I believe the right place to begin is for each of us to ask ourselves how we (as individuals) have participated in the chaos that has been unleashed upon our country? Whether you are Republican, Democrat or Independent ask yourself how you have failed to participate in the healing of divisions within our country. In what ways has our personal behavior been unhelpful?
In addition to this, we should begin to ask ourselves larger questions such as: Who does all of this chaos that has been unleashed upon our nation really benefit? Because, certainly it’s not the American People. Ask yourself, what players might be involved who are largely invisible to most eyes.
Are you one of the legions of folks who can’t be sure who is telling the truth—so you’ve thrown up your hands and assume everyone must be lying? Ask yourself, whose opinion in past administrations you trust? Look up what they have to say. Seek out the opinion of people you trust—not simply people with whom you agree.
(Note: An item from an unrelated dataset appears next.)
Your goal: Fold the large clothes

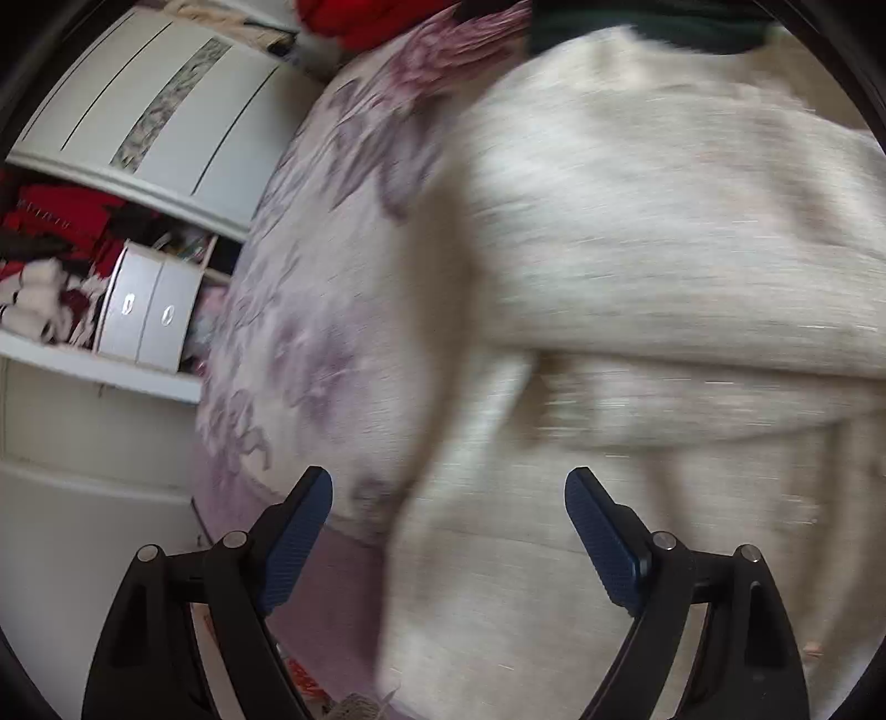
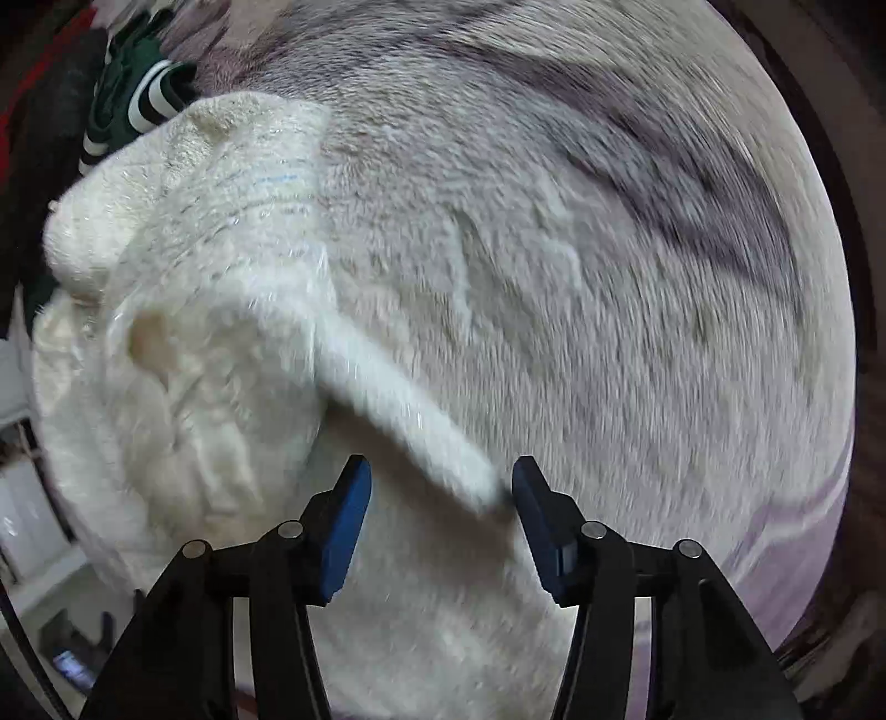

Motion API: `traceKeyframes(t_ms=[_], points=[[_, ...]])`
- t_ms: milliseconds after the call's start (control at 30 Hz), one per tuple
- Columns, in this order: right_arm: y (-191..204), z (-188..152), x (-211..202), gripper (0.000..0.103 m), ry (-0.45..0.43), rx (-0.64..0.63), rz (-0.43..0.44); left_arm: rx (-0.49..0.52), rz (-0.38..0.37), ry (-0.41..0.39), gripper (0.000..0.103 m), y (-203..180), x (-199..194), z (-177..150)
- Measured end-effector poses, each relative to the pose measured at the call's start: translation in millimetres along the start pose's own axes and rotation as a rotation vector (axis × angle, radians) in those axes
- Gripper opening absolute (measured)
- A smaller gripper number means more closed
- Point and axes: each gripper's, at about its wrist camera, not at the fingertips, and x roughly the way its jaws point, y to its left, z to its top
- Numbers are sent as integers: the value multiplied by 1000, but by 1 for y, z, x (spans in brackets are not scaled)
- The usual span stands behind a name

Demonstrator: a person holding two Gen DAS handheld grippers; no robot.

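Observation:
A large cream fuzzy garment (image 1: 637, 266) lies on a bed with a lilac floral cover (image 1: 310, 310). In the left wrist view it is blurred and fills the right half. My left gripper (image 1: 448, 498) is open and empty, just above the garment's near left edge. In the right wrist view the garment (image 2: 183, 332) lies bunched at the left, and a long sleeve-like strip (image 2: 398, 421) runs down to the jaws. My right gripper (image 2: 440, 487) is open, with the strip's end between its blue fingers (image 2: 346, 520), not clamped.
An open white wardrobe (image 1: 144, 111) with red and dark clothes and two grey boxes (image 1: 147, 310) stands left of the bed. A green and white striped garment (image 2: 144, 94) and dark clothes lie at the bed's far side. A red item (image 1: 365, 22) lies beyond the cover.

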Motion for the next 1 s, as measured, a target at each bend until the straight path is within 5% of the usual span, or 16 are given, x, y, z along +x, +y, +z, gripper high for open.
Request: traceKeyframes(t_ms=[133, 233, 400, 467, 500, 533, 667, 833, 933, 1000], points=[[5, -57, 5, 62, 86, 38, 241, -46, -21, 32, 87, 25, 36, 2], [56, -86, 56, 62, 226, 6, 449, -45, -51, 21, 87, 24, 54, 13], [127, -104, 140, 62, 273, 100, 669, -30, -79, -9, 87, 22, 63, 26], [139, -101, 147, 59, 205, 179, 665, -23, -97, -12, 87, 23, 63, 28], [138, -100, 142, 48, 151, 240, 675, -21, -114, -12, 87, 24, 64, 27], [139, -101, 140, 17, 127, 247, 668, -22, -122, -11, 87, 24, 65, 27], [141, -104, 90, 16, 6, 201, 723, -5, -113, -25, 87, 25, 74, 32], [155, -125, 66, 15, -41, 151, 670, -99, -13, 4, 95, 55, 111, 50], [139, -131, 70, 15, -38, 161, 611, -260, -88, 104, 94, 102, 147, 58], [131, -132, 77, 15, -15, 197, 627, -346, -218, 100, 93, 133, 147, 56]])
Why not work to advocate for critical thinking skills and civics courses be made mandatory in public classrooms? Surely, this can only serve to benefit all of us.
If you think you don’t know enough about the workings of our government, make it a point to learn more.
Invest in yourself, invest your fellow citizens and invest your country; because as we learned this week, democracy is fragile.
Consider turning off social media and the television and resolve to get your news by reading reputable newspapers with different perspectives (both conservative and liberal).
And, above and beyond all of this, pray.
What’s more, recommit yourself to your moral center. And for heaven’s sake, demand the same from our elected officials. Never excuse immoral behavior in another simply for political gain.
And this begins with ourselves. A right way to start is by reaffirming our baptismal vows, which we will do later in today’s service. The Bible tells us that God was present in the chaos of tohu wa-bohu. And God is present in the waters of baptism. In the first chapter of Genesis we hear the story of the beginning of everything. The first chapter of the Gospel of Mark is the beginning of a new everything—that includes you and me as well. Commit to becoming a new creation—and in so doing, we (working with God) , will bring light and grace into a country and a world afflicted by the chaos of sin. In Jesus’ name. Amen.